Arreglo lo que se ha estropeado y después llamo a las demás para que la admiren. Se ponen a gritar y a chillar y todas dicen que quieren los labios rojos. Las pinto una por una hasta que estamos todas sentadas alrededor y encima de la cama, nos reímos como tontas, nos pasamos el espejo y nos contamos historias sobre la primera vez que nos hemos puesto pintalabios, sobre amores secretos, tacones altos y vestidos de novia. No sé cómo pasamos de contar recuerdos a una especie de torneo en el cual cada una dice un
detto
, una cita de las escrituras o de la literatura, y aquí con frecuencia las frases se forman después de una observación meticulosa. Florì lo llama «decir verdades».

—La tradición, tanto la gastronómica como la sexual, se perpetúa mediante la práctica cotidiana.

—Hay que cuidarse de la tiranía del generoso. El que da tiene más cartas que el que recibe o al menos eso le parece y a menudo el que da lo hace para tener control o, como mínimo, para conseguir autorización para saquear la vida del receptor cuando y como le da la gana.

—Al elegir a un compañero, asegúrate de que sea alguien con quien no solo quieras vivir sino también llegar al final de tus días.

—El mayor vacío se produce cuando algo o alguien que pensábamos que conocíamos nos engaña y nos demuestra que es otra cosa u otra persona.

—El sarcasmo es una daga afilada por el miedo.

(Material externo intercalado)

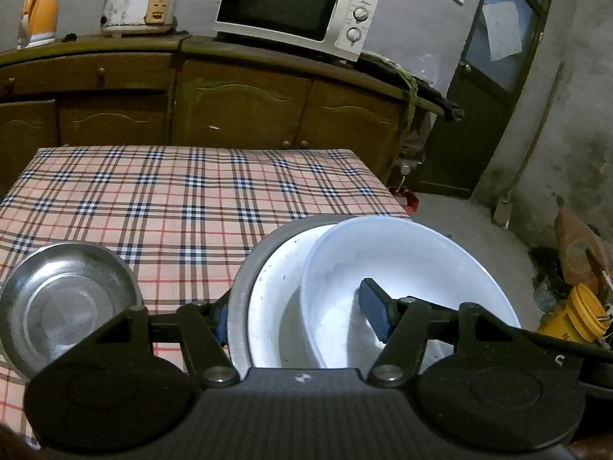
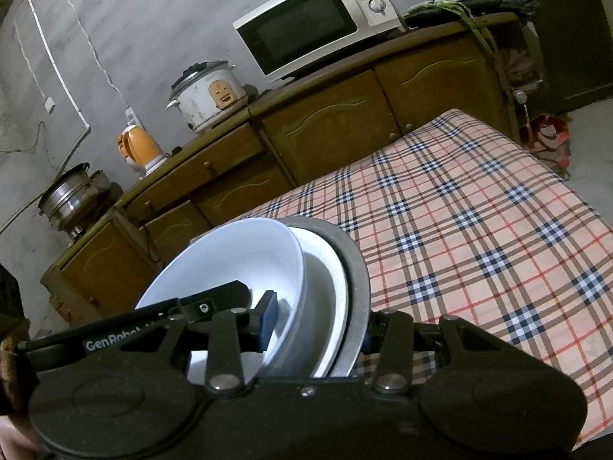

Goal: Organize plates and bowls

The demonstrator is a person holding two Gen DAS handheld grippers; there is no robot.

—Cuando te haces mayor, descubres que tus hijos se han convertido en el marido que te gustaría olvidar, mientras que tus hijas guardan un parecido inquietante con la madre de la que huiste. La vida no es más que una serie de trucos extraños.

—No tengas miedo de tus hijos. Si te van a querer, lo harán porque sí, sin que tengas que consentirlos, y, si no te van a querer, es inútil que hagas nada.

—A la mayoría de nosotras, la vida nos da tres balas de plata y hay que reflexionar cuidadosamente antes de disparar cada una de ellas.

—De vez en cuando, una pequeña
vendetta
le sienta bien al corazón.

—¿Por qué los queremos mucho más de lo que ellos nos quieren a nosotras?

Me toca a mí.

—El exceso de dulzura siempre acaba en desesperación. Hay que encontrar el equilibrio entre lo dulce y lo salado. Conocí a una francesa que era cocinera en un pequeño restaurante en el pueblo de Poissy y solía frotar unos cuantos granos de sal gruesa sobre las puntas de las ciruelas o los higos con miel justo antes de introducirlos en el horno en una gran tarta. «La sal intensifica el dulzor» decía, lamiéndose los dedos como los gatos.

Después de que le toque el turno a Florì, no queda nada más que decir.